LUWU — Selama ini, sebagian besar petani rumput laut di pesisir Luwu hanya menjual hasil panen dalam bentuk bahan baku kering. Nilai tambah yang seharusnya bisa diraih dari pengolahan justru jatuh ke tangan tengkulak atau pabrik di luar daerah. Tim dosen Universitas Cokroaminoto Palopo (UNCP) mencoba memutus rantai itu dengan menghadirkan pelatihan terpadu di Desa Lamasi Pantai, Senin (6/1/2026).
Program Kemitraan Masyarakat (PKM) yang bermitra dengan Pokdakan Sipakamase ini mengusung tema Peningkatan Ekonomi Petani Rumput Laut melalui Diversifikasi Produk Olahan dan Penerapan Teknologi. Ketua pelaksana kegiatan, Akramunisa, mengatakan pendampingan dirancang agar petani mampu mengelola potensi besar yang ada dengan pendekatan modern.
"Kami ingin petani rumput laut naik kelas.

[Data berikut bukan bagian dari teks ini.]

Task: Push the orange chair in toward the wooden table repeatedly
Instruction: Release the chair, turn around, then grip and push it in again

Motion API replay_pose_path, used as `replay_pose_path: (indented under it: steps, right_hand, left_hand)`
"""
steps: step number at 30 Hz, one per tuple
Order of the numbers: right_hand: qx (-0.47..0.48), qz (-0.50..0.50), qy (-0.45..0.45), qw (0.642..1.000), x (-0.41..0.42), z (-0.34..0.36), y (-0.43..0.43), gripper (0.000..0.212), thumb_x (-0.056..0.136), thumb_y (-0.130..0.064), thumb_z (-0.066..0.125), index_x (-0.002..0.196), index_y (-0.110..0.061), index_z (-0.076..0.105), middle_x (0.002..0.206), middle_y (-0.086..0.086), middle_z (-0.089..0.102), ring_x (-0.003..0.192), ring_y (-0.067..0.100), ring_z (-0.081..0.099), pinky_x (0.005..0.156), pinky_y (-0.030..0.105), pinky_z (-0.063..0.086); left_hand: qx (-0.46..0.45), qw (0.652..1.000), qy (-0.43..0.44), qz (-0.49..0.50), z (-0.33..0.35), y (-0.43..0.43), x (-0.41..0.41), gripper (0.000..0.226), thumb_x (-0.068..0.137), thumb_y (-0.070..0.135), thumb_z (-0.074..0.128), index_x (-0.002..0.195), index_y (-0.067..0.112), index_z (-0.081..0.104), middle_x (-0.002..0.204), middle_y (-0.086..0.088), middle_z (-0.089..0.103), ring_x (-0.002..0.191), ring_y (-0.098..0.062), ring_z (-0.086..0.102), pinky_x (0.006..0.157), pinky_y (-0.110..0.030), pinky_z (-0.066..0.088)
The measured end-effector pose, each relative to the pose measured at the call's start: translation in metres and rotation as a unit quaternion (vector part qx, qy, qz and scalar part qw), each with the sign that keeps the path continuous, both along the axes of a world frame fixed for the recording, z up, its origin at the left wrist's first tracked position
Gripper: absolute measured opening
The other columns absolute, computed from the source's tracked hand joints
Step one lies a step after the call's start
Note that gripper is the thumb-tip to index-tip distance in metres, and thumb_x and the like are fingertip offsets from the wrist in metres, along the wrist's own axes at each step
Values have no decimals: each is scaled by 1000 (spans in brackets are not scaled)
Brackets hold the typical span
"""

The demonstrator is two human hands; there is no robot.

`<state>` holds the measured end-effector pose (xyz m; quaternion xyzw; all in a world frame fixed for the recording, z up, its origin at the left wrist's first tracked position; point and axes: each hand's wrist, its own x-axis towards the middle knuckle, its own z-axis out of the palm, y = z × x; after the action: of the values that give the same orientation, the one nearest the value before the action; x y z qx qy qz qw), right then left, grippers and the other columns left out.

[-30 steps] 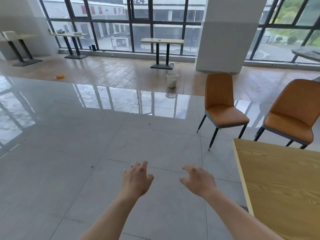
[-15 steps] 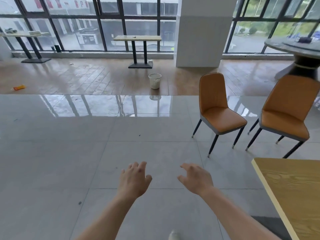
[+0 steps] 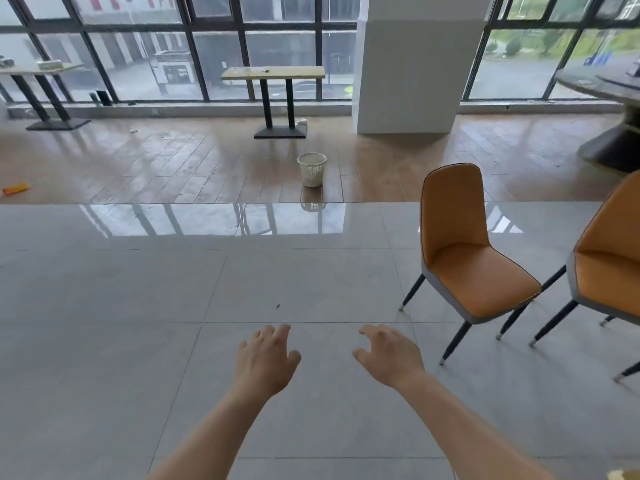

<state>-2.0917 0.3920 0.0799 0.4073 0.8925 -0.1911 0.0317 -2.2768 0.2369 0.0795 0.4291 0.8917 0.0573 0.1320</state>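
At the far left edge, a small orange object (image 3: 15, 188) lies on the wood floor (image 3: 138, 161). A narrow counter (image 3: 273, 72) stands at upper centre, with a white wastebasket (image 3: 311, 169) below it. Low in the centre, the left grip (image 3: 265, 362) hovers over the grey tiles (image 3: 121, 306), fingers spread, loosely bent, holding nothing. Just right of it, the right grip (image 3: 389, 358) is likewise apart and empty. The orange chair (image 3: 464, 244) stands right of centre, clear of both grips. A second chair (image 3: 609, 251) is cut off by the right edge.
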Motion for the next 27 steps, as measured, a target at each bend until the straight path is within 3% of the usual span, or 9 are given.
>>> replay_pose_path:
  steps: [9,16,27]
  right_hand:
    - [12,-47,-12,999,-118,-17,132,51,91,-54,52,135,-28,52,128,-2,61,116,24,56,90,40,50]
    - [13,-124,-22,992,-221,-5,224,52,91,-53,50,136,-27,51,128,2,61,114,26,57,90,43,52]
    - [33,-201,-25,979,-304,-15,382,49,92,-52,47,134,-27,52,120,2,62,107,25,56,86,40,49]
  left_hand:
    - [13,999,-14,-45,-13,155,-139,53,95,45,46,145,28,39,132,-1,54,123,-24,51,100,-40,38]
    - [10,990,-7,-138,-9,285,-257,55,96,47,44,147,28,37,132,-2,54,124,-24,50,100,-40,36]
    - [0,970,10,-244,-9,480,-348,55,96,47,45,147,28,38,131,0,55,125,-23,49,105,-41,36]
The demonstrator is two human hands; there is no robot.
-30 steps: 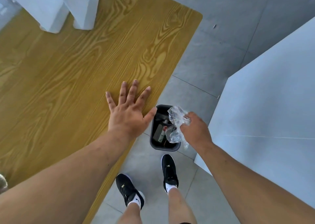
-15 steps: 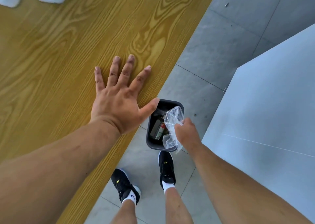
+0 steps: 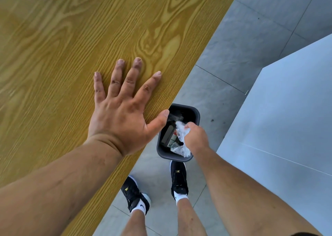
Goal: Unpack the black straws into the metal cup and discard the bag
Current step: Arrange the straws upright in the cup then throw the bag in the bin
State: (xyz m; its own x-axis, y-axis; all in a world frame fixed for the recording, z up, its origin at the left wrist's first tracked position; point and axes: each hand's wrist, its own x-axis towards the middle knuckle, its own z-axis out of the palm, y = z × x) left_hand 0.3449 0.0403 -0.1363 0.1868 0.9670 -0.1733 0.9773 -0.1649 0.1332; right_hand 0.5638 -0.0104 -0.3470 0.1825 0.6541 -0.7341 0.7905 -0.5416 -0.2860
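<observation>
Clear bag [image 3: 180, 131] now dips into the bin [image 3: 196, 112]; right hand [image 3: 196, 139] pinches it, left hand [image 3: 118, 117] lies flat nearby; I await release.

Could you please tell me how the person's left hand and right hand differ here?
The left hand lies flat, fingers spread, on the wooden table; the right hand is curled round the clear plastic bag. The left hand holds nothing; the right hand holds the bag over the dark bin. Both are bare.
</observation>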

Potensi yang besar harus dikelola dengan pendekatan yang lebih modern, mulai dari budidaya, penerapan teknologi, diversifikasi produk, hingga pemasaran," ujar Akramunisa dalam keterangan yang diterima Tekape.co.
Teknologi Baru untuk Pantau Kualitas Air
Salah satu inovasi yang diperkenalkan adalah penggunaan Fluval Sea Hydrometer Salt Water. Alat ini membantu petani mengukur kadar salinitas air secara lebih presisi. Selama ini, banyak petani hanya mengandalkan perkiraan visual atau pengalaman turun-temurun yang kerap meleset saat cuaca ekstrem.
Dr. Masluki, S.P., M.P., turut memberikan materi teknik budidaya serta cara menangani hama dan penyakit yang kerap menyerang rumput laut. Materi ini dianggap krusial mengingat produktivitas petani di Lamasi Pantai sempat menurun akibat serangan penyakit ice-ice yang sulit dikendalikan.
Dari Bahan Mentah Jadi Camilan hingga Kosmetik
Di sektor hilir, Akramunisa bersama Sunarti Cambaba melatih petani membuat aneka produk olahan berbasis rumput laut. Bukan hanya bakso atau kerupuk, peserta juga diajari mengolah rumput laut menjadi dodol, sabun cair, hingga body scrub. Langkah ini diharapkan bisa memperpanjang masa simpan produk sekaligus menaikkan harga jual.
"Dulu kami jual rumput laut basah Rp 5.000 per kilogram. Kalau diolah jadi kerupuk, satu kilogram bisa jadi Rp 50.000 lebih," kata salah satu anggota Pokdakan Sipakamase yang mengikuti pelatihan.
Pemasaran Digital dan Kemasan yang Menarik
Resky Yusrini, S.Pd., M.Pd., memandu sesi pemasaran digital, desain kemasan, dan strategi promosi. Petani diajari membuat akun media sosial khusus produk, teknik fotografi produk sederhana, hingga cara mengemas rumput laut olahan agar layak jual di marketplace.
Kegiatan ini juga melibatkan dosen pendamping Rahma Hi Manrulu, Iriansa, dan Jumarniati, serta tiga mahasiswa UNCP. Tim PKM menyampaikan apresiasi kepada Pokdakan Sipakamase, Pemerintah Desa Lamasi Pantai, pimpinan UNCP, serta Direktorat Penelitian dan Pengabdian kepada Masyarakat (DPPM) Kemendiktisaintek yang mendukung pendanaan program.
Lewat program ini, UNCP berharap inovasi yang diperkenalkan bisa memperkuat posisi rumput laut sebagai komoditas unggulan masyarakat pesisir di Kabupaten Luwu. Bukan sekadar panen, tapi juga naik kelas.